Todo o mal-estar começa com uma queixa, comunicada de forma mais ou menos directa. Se essa queixa não for ouvida e atendida, vamos acumulando experiências interpessoais negativas. Com o passar do tempo, essas queixas serão, provavelmente, cada vez mais proeminentes, pois a necessidade também se adensa, aumentando o nosso mal-estar e amplificando a estranheza e a incompreensão dos outros. Isto pode afastar-nos cada vez mais do contacto com a realidade, deixando-nos enclausurados numa ficção, numa forma de criar uma realidade alternativa, que possa, ainda que de forma ilusória, responder às necessidades para as quais não encontrámos cuidados no meio envolvente.
O que acabei de tentar descrever é o resumo do resumo, e estou ciente de que arrisco uma sobre-simplificação. Mas antes das coisas complexas, estão as coisas simples e, no que toca a relações humanas, a base pertence às coisas simples. Também merece o risco tentar trazer ao debate público duas premissas maiúsculas da saúde mental:
A saúde mental só se alcança através das relações interpessoais.
e
Ninguém sabe mais sobre uma pessoa do que a própria.
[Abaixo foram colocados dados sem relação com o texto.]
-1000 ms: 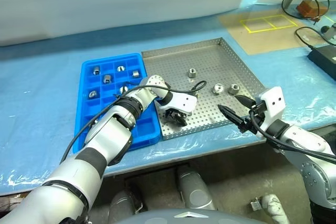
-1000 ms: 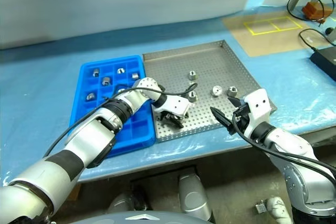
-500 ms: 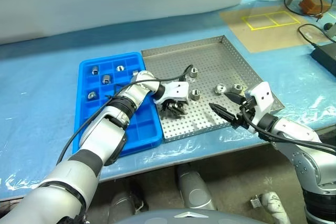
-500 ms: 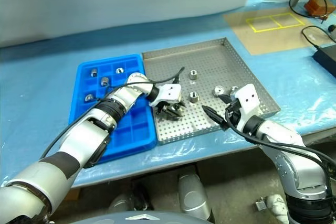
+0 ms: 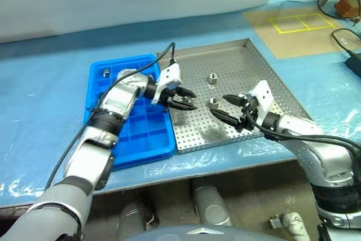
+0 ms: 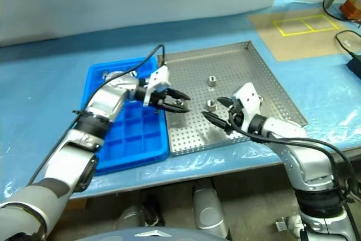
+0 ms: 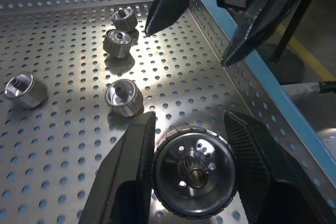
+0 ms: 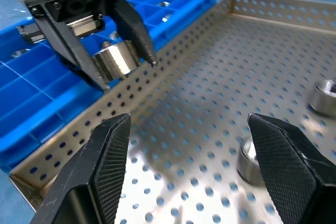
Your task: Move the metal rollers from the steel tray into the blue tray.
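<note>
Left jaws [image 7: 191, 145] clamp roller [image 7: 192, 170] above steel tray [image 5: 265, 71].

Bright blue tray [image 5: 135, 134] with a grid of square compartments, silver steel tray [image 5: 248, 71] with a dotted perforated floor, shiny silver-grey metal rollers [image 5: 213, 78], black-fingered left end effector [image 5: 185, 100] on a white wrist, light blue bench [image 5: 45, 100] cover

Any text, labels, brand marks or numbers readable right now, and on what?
None readable: no lettering shows on the blue tray, the steel tray, the rollers or either gripper (left, right).
The yellow outlined rectangles on the brown mat are floor markings, not text.
</note>
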You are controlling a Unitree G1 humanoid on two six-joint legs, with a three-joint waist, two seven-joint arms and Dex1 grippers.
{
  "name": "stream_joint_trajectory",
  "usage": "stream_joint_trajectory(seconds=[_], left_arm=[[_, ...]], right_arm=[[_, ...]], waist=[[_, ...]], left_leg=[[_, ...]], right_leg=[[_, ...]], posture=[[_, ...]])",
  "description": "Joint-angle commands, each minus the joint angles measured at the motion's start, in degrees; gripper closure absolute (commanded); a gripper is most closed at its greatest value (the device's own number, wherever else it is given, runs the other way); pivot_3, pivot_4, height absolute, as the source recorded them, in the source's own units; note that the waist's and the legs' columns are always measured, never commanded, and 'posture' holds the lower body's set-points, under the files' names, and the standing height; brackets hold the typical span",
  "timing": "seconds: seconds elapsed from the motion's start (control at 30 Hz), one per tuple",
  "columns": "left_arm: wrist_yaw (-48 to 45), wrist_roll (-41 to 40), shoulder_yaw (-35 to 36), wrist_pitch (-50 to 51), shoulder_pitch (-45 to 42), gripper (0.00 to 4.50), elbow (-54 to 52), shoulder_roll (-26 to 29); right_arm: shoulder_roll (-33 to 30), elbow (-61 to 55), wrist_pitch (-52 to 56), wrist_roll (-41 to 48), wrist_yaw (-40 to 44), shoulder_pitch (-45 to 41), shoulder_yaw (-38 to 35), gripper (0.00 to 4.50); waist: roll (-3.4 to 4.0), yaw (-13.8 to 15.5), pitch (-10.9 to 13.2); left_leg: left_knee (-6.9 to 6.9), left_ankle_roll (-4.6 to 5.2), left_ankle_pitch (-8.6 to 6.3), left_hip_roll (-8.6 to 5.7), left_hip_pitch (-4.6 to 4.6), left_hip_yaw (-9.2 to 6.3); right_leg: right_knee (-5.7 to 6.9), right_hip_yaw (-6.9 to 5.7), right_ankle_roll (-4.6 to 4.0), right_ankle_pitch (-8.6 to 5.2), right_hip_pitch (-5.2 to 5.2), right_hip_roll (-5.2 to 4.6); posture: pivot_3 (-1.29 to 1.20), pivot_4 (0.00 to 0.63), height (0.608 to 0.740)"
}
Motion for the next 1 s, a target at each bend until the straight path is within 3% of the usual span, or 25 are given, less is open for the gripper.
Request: stream_joint_trajectory(seconds=[0.03, 0.2, 0.33, 0.57, 0.77, 1.0], left_arm=[[2.88, -3.68, 4.16, 4.85, 3.3, 2.78, -10.3, 3.79], [7.98, -6.53, 8.51, 9.83, 8.41, 2.78, -18.43, 9.01], [11.99, -8.94, 12.34, 13.68, 14.19, 2.78, -25.38, 12.82], [18.49, -11.22, 14.39, 17.43, 21.97, 2.78, -33.13, 15.34], [24.17, -11.54, 12.95, 18.07, 23.52, 2.78, -34.07, 13.0], [25.93, -11.0, 10.48, 16.02, 22.5, 2.78, -30.32, 10.96]], right_arm=[[1.49, 4.16, -3.76, -1.32, 4.28, -5.99, 3.76, 0.87], [5.4, 11.15, -7.16, -3.22, 10.02, -13.62, 9.69, 0.87], [9.28, 15.86, -9.65, -4.67, 14.92, -18.44, 14.41, 0.87], [13.45, 22.25, -12.79, -6.66, 19.51, -22.56, 16.68, 0.87], [14.66, 23.53, -13.23, -7.59, 20.73, -22.6, 16.55, 0.87], [14.39, 22.54, -12.42, -8.0, 20.28, -21.61, 15.78, 0.87]], waist=[[0.01, 1.36, 0.04], [0.1, 6.75, 0.12], [0.11, 11.42, 0.11], [0.11, 18.54, 0.11], [0.08, 20.71, 0.1], [0.06, 20.72, 0.09]], left_leg=[[0.0, -0.07, 0.03, 0.0, 0.02, -0.02], [-0.03, -0.25, 0.15, 0.02, 0.02, -0.01], [-0.08, -0.13, 0.32, 0.08, -0.24, 0.2], [-0.59, -0.66, 0.65, 0.37, -0.27, 0.39], [-0.95, -1.2, 1.01, 0.37, 0.12, 0.49], [-1.16, -1.64, 1.29, 0.8, 0.34, 0.46]], right_leg=[[-0.01, 0.0, 0.01, -0.01, 0.05, 0.0], [0.19, 0.16, -0.13, 0.07, -0.02, -0.01], [0.77, 0.33, -0.35, -0.07, -0.66, -0.03], [0.91, 0.27, -0.5, -0.15, -1.02, 0.13], [0.99, 0.37, -0.6, -0.11, -0.85, 0.13], [1.19, 0.45, -0.6, -0.11, -0.88, 0.59]], posture=[[-0.31, 0.15, 0.74], [-0.19, 0.15, 0.74], [-0.1, 0.15, 0.74], [0.01, 0.15, 0.74], [0.02, 0.15, 0.74], [-0.01, 0.15, 0.74]])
Voltando ao início: para que exista esse tal estado de bem-estar mental, para que alguém possa lidar com situações de vida stressantes, para que alguém possa identificar (e aplicar) as suas capacidades, aprender e trabalhar bem, assim como contribuir para a sua comunidade, é impreterível que tenha sido alvo da curiosidade de um outro significativo, para que esse interesse lhe possa servir de espelho para se conhecer a si mesmo, e que esse auto-conhecimento lhe permita pensar a diferença entre si e os demais. Que, ao aperceber-se das diferenças, tenha curiosidade em conhecer o outro. Assim, poderá ser uma pessoa significativa para alguém, espelhando-o.